Even if this particular reviewer hadn't read the book, even if no blogger had picked up the story, by having a book on sale at Amazon or B & N or other public venues, which allow reviews to be posted, it means that anyone can post a review.  Good, bad, or indifferent.  It means that not only can you ask your friends and family to post great reviews for you, but that the jealous woman whose boyfriend you "stole" can write something nasty, and recruit all her friends to trash your work, too.  That's just the way it works.

If you want to be considered a professional writer, you have to behave in a professional manner.  Tantrums are for two year olds. 

from Visit Hillsborough at Flickr
Big Al (whose blog I'm now following) posted another very good blog on the subject of negative reviews.

It hurts when we write something we think is wonderful, and the response is... "I've never read anything so terrible!"  Or even "Eh.  Didn't do it for me."  But that's part of being a professional writer. 

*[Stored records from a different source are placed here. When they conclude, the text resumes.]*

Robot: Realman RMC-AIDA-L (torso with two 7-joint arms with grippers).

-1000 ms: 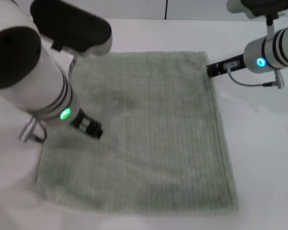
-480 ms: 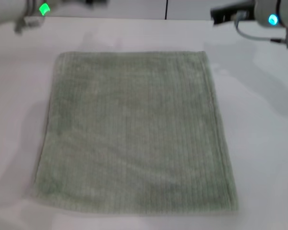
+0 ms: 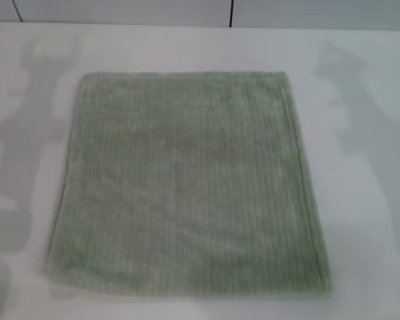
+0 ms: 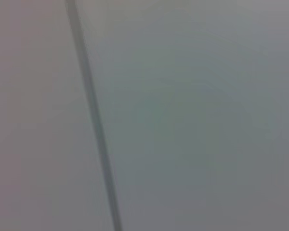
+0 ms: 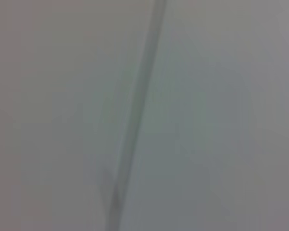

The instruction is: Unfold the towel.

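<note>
A pale green towel point(image 3: 187, 183) lies spread flat and square on a white desk point(image 3: 367, 200), with neither arm's jaws visible, so their state and nearness cannot be told.

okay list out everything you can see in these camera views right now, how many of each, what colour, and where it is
towel: one, pale sage green with fine ribbed stripes, lying spread flat in a single layer on the middle of the table, roughly square, no fold showing.
table: one, white, under the towel and bare all round it; two arm-shaped shadows fall on it, one to each side of the towel.
dark seam: one, a thin vertical line in the pale surface beyond the table's far edge; each wrist view shows a similar dark line on plain grey.
left gripper: none in view in any picture.
right gripper: none in view in any picture.
</note>
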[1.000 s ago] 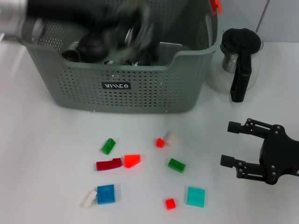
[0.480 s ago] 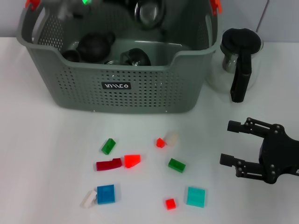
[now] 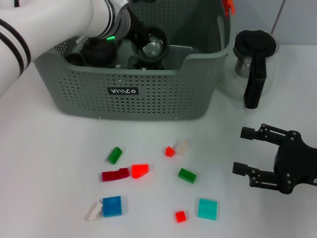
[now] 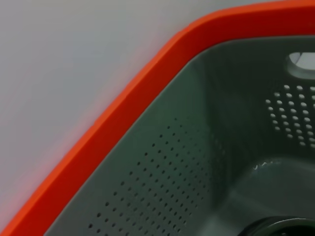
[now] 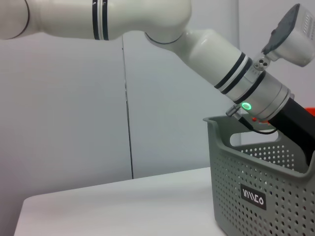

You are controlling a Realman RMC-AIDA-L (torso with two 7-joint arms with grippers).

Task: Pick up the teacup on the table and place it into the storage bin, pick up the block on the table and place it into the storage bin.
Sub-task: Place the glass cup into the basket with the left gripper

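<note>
Two arms in my view: the left tool [image 3: 148, 45] reaches down into the bin [image 3: 133, 89] at the bench's [image 3: 44, 163] far edge, grasping a teacup [image 3: 151, 48] inside. Blocks [image 3: 139, 170] lie scattered along the near edge. Right tool [image 3: 241, 151] hovers released near the right edge.

The storage bin [image 3: 148, 99] is grey-green, perforated, with orange clips and a black label. Red, green, blue, teal and white blocks [image 3: 140, 171] lie before it on the white table [image 3: 39, 163].
</note>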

There are always risks when "going public," whether it's writing a book, entering our strawberry pie in the county fair, or hanging our artwork in a gallery.  Not everybody will like our work.

For some of us, the drive to "put it out there" is worth the risk and possible pain or embarrassment.  If you don't feel that way, if you truly can't handle the inevitable rejections from agents and publishers, bad reviews and negative opinions, in a professional manner, perhaps you should stick to vanity publishing for your friends and family and not go public after all.

Your thoughts?
(P.S. Some weird thing happened to this, I am starting to use Intense Debate for Comments, 
it picked up 4-5, and then... they went away.  If you commented and your comment is now
gone, it wasn't deleted or erased by me.  Aaah, technology!)